When we try to cope with racism, we have to look at its root. There is no point trying to uproot racism against any ethnic group or skin color if we don’t pull out its seed. Regrettably, we cannot pull it out since the seed of racism, bigotry, and any kind of discrimination, is human nature. Human nature—of which it was said that it is evil from our youth—is utter, unabated egoism, self-absorption at its worst.
No two people are the same. Blacks, whites, yellow, and red, men and women, tall and short, heavy and light, cheerful and gloomy, shrewd and naïve, optimistic and pessimistic, these are all traits that make up who we are as people, traits that, for the most part, we cannot change. There are so many combinations of so many traits that no two people are the same.
Yet, the problem is not that we are different. The problem is that we hate what is different from us in other people, and love what is similar to us in them. And since we are becoming increasingly self-absorbed, we are seeing people as increasingly different from ourselves. This is why hatred among people will not decrease; it will keep growing until we cannot stand even a single person since that person is in some tiny, undetectable manner not like us.
But where do the differences between us come from? The wisdom of Kabbalah explains that reality consists of two basic desires: a desire to give and a desire to receive. These two desires interact, since the desire to give needs a receiver and the desire to receive needs a giver. Therefore, they communicate in four basic types of communication, or mixtures of reception and giving. These four types, or phases of giving and receiving, exist in every element in reality. In humans, they express themselves (among other expressions) through the four basic types of skin color.
To cut matters short, it’s not a problem that we are different; it’s nature, and nature is beautiful. In all of nature, we love how things complement one another. We love to see courtship between males and females, the constant rejuvenation of nature in the cycle of life and death, and how each element plays its complementary part in the ecosystem to create a harmonious whole. But when it comes to people, we fight to make everyone the same and denounce anyone who dares to celebrate the human variety as a bigot. By doing this, we are sentencing ourselves to misery.
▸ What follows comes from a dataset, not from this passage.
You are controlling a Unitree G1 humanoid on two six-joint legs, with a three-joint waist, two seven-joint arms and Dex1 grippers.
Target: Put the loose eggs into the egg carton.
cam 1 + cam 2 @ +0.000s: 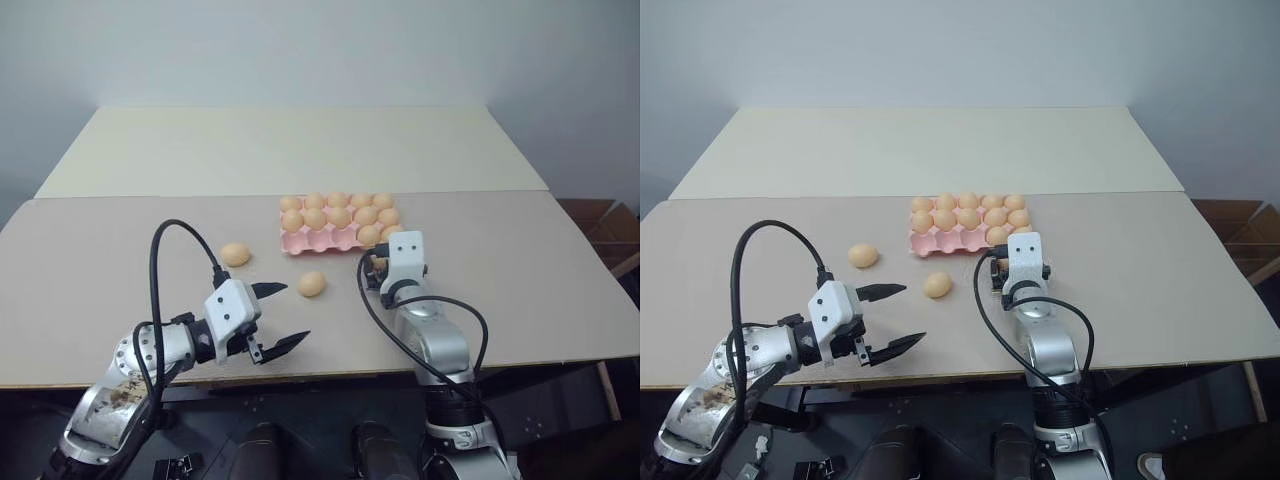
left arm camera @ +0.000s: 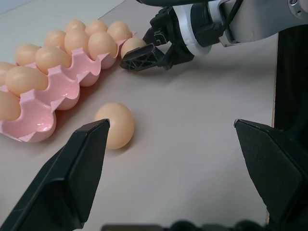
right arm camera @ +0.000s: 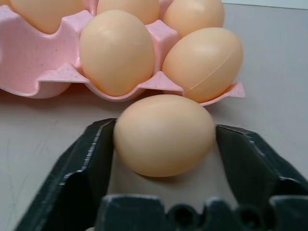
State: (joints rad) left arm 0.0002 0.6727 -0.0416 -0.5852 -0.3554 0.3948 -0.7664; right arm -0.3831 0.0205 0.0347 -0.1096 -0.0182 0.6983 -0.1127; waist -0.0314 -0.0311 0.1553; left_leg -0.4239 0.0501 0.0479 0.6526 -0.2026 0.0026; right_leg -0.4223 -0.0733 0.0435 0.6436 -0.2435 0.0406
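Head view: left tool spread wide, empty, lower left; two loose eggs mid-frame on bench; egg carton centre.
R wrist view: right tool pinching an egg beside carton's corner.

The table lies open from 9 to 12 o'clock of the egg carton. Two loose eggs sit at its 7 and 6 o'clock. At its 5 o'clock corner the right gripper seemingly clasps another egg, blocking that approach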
Just like all of nature, humanity is one, complementary whole. We are meant to work harmoniously like all of reality, where all the pieces contribute to one another, support one another, embrace one another, and celebrate the differences between them. But only if we put the whole above the self, “we” above “me,” people above individual, only then will each person really be able to celebrate and fully express his or her own unique qualities. Because how can we know who we are if we are always trying to emulate others? How can we know what we can give to society if all we think about is what society says what it wants us to be? So society ends up choking us, we end up hating it, and instead of contribution, we think of retribution. This is the prevailing mindset in our current society.
The differences between people are not only indelible, they are vital for our health as a society. We would not be a complete humanity were it not for all of us, with all our differences. If we only looked beyond our self-absorbed egos and saw the beauty of humanity, we would understand what a magnificent mosaic we form, as colorful as nature itself. We would celebrate the varieties between us and embrace them, and the more differences we would see in people, the more we would love them, since the more colors and shapes of the mosaic they would reveal to us.
So, succinctly, the root of racism is not in the differences between us, it is our wrongful ambition to make everyone the same. The solution to racism is therefore to cherish and treasure, and embrace every person’s uniqueness as our own. We need to love each person because what another unique human being can give to humanity, I will never be able to give. And if that person did not give it, humanity would always be deficient.